Work to be completed:
The answer is the data below, repeated exactly, with no pictures included.

The data:
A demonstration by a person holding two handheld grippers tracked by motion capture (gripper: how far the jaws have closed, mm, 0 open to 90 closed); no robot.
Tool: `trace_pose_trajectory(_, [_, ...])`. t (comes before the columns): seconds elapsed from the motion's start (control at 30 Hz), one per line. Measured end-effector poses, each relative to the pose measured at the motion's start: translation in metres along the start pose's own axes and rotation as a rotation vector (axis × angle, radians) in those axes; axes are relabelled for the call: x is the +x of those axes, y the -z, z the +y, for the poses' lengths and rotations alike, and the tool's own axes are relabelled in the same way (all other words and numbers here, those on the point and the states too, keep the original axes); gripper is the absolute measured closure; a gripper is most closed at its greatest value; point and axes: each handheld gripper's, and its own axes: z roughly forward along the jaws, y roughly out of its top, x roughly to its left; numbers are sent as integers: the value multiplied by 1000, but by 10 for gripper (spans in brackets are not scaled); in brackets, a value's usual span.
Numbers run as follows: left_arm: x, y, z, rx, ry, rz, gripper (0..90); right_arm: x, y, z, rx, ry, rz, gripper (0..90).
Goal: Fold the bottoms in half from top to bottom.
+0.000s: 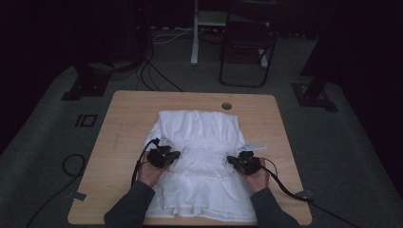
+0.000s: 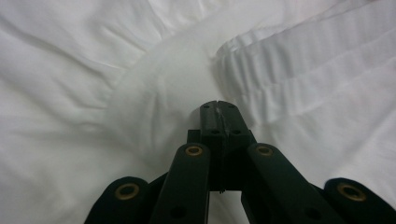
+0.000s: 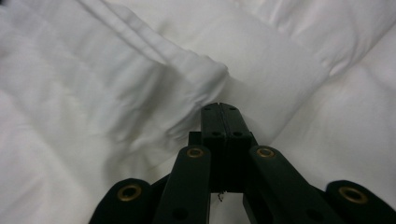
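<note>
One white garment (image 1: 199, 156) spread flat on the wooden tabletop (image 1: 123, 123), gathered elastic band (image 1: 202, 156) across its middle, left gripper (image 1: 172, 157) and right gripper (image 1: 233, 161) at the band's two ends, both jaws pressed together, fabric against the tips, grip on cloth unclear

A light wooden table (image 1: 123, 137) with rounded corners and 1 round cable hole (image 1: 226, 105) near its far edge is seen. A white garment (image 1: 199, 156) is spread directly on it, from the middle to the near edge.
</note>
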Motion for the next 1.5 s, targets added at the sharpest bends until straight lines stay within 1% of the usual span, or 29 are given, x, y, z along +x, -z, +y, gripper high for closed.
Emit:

Worked solution:
A demonstration by a person holding two handheld grippers tracked by motion capture (gripper: how far the jaws have closed, mm, 0 open to 90 closed); no robot.
Tool: `trace_pose_trajectory(_, [_, ...])`. t (comes before the columns): seconds elapsed from the motion's start (control at 30 Hz), one per line. Measured end-effector poses, each relative to the pose measured at the motion's start: translation in metres along the start pose's own axes and rotation as a rotation vector (axis × angle, radians) in those axes; axes are relabelled for the call: x is the +x of those axes, y the -z, z the +y, for the poses' lengths and rotations alike, and the tool's own axes are relabelled in the same way (all other words and numbers here, those on the point and the states too, keep the original axes); gripper is the absolute measured closure; a gripper is most closed at its greatest value; point and axes: each handheld gripper's, and its own axes: z roughly forward along the jaws, y roughly out of its top, x roughly to its left; numbers are sent as integers: the value multiplied by 1000, but by 10 for gripper (spans in brackets are not scaled); in brackets, a value's usual span.
Numbers run as follows: left_arm: x, y, z, rx, ry, rz, gripper (0..90); right_arm: x, y, z, rx, ry, rz, gripper (0..90).
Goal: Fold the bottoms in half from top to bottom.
+0.000s: 
+0.000s: 
+0.000s: 
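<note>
One white garment (image 1: 199, 156) spread flat on the wooden tabletop (image 1: 123, 123), gathered elastic band (image 1: 202, 156) across its middle, left gripper (image 1: 172, 157) and right gripper (image 1: 233, 161) at the band's two ends, both jaws pressed together, fabric against the tips, grip on cloth unclear

A light wooden table (image 1: 123, 137) with rounded corners and 1 round cable hole (image 1: 226, 105) near its far edge is seen. A white garment (image 1: 199, 156) is spread directly on it, from the middle to the near edge.
</note>
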Motion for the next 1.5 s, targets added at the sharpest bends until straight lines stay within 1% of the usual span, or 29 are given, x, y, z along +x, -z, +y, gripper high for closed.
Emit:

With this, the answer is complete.